Devemos não esquecer isto e pensar nas responsabilidades que nesta matéria cabem ao Estado democrático: o combate ao analfabetismo, o combate a todas as deficiências da rede de ensino e a defesa dos elementares princípios de uso correcto da língua portuguesa nas instâncias políticas e diplomáticas, nacionais e internacionais, o que, como é sabido, muitas vezes, infelizmente, se não faz; por outro lado, a difusão e, do mesmo modo, o aprimoramento da capacidade e das potencialidades da língua junto dos emigrantes; por outro lado ainda, nos órgãos de comunicação social e por toda a parte, a defesa estrénua dos seus mais radicais e elementares valores, o que não pode confundir-se com o fechar de portas ao que de positivo advém da influência de outras culturas, mas também não pode confundir-se com o relaxamento e o abastardamento que a descaracterizam e desconfiguram.
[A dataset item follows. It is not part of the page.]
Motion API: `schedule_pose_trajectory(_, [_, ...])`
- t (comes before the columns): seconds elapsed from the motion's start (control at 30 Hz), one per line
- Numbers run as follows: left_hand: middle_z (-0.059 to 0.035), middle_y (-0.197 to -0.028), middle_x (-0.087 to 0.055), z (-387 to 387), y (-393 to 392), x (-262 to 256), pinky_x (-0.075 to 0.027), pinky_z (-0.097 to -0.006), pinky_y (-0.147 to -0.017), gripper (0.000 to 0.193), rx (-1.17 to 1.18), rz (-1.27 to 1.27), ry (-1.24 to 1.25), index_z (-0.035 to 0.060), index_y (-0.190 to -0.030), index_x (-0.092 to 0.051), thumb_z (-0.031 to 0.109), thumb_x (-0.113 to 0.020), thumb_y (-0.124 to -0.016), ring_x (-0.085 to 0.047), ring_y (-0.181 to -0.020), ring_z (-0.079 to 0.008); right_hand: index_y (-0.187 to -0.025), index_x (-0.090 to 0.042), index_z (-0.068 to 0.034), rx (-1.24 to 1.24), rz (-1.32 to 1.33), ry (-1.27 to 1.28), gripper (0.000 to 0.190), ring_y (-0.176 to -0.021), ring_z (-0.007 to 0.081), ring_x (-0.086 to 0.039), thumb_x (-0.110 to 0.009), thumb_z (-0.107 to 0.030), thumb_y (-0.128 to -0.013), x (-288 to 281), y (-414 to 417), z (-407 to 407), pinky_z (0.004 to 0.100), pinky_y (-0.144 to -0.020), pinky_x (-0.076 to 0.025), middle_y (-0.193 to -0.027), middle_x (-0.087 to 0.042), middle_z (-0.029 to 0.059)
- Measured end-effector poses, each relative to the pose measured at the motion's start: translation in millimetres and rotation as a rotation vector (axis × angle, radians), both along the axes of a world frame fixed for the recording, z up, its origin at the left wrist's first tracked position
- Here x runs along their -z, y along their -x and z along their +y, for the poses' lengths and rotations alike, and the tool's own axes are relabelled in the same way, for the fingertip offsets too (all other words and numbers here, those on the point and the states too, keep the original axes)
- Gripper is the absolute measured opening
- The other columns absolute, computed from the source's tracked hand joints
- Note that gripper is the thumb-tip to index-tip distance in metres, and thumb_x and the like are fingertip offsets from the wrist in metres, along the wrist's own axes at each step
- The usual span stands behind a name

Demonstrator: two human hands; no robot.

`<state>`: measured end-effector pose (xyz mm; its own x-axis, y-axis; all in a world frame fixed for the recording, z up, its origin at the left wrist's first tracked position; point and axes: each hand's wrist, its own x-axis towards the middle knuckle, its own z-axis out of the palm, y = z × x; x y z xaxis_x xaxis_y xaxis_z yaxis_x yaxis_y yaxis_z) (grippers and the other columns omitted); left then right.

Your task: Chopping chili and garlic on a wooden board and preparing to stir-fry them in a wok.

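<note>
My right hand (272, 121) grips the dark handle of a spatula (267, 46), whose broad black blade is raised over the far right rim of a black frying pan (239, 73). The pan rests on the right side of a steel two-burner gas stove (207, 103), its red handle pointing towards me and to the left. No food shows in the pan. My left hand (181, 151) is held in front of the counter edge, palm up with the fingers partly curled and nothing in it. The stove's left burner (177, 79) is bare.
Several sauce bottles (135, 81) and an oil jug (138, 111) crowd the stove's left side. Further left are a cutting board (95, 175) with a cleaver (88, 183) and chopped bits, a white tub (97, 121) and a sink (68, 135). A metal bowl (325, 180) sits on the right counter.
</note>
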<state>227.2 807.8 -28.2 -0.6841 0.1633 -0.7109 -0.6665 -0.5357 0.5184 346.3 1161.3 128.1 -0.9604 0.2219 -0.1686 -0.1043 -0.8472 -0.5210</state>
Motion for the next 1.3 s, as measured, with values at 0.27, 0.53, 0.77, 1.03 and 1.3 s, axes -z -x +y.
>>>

A língua não é um sinónimo de povo, não é um sinónimo de cultura, não é uma fórmula abstracta de dizer uma pátria. A língua é uma fronteira, talvez porque, enquanto tal, se afirma na sua identidade própria, mas é uma fronteira aberta, porque permeável, porque favorecedora da intercomunicabilidade, do enriquecimento estético e cultural, entre diferentes produções dos diferentes povos.
E, nessa dimensão, uma palavra muito peculiar neste momento cabe relativamente aos novos países de expressão portuguesa, ao Brasil e a todas as comunidades que, sob o uso da língua portuguesa, mantêm incólumes, e enriquecedoramente, os estratos que, vindos de trás, nos projectam e nos dignificam.

Aplausos gerais.

O Sr. Presidente: - Está encerrado o debate. Passamos de imediato à votação da proposta de resolução.

Submetida à votação, foi aprovada por unanimidade, tendo a Assembleia aplaudido de pé o resultado da votação.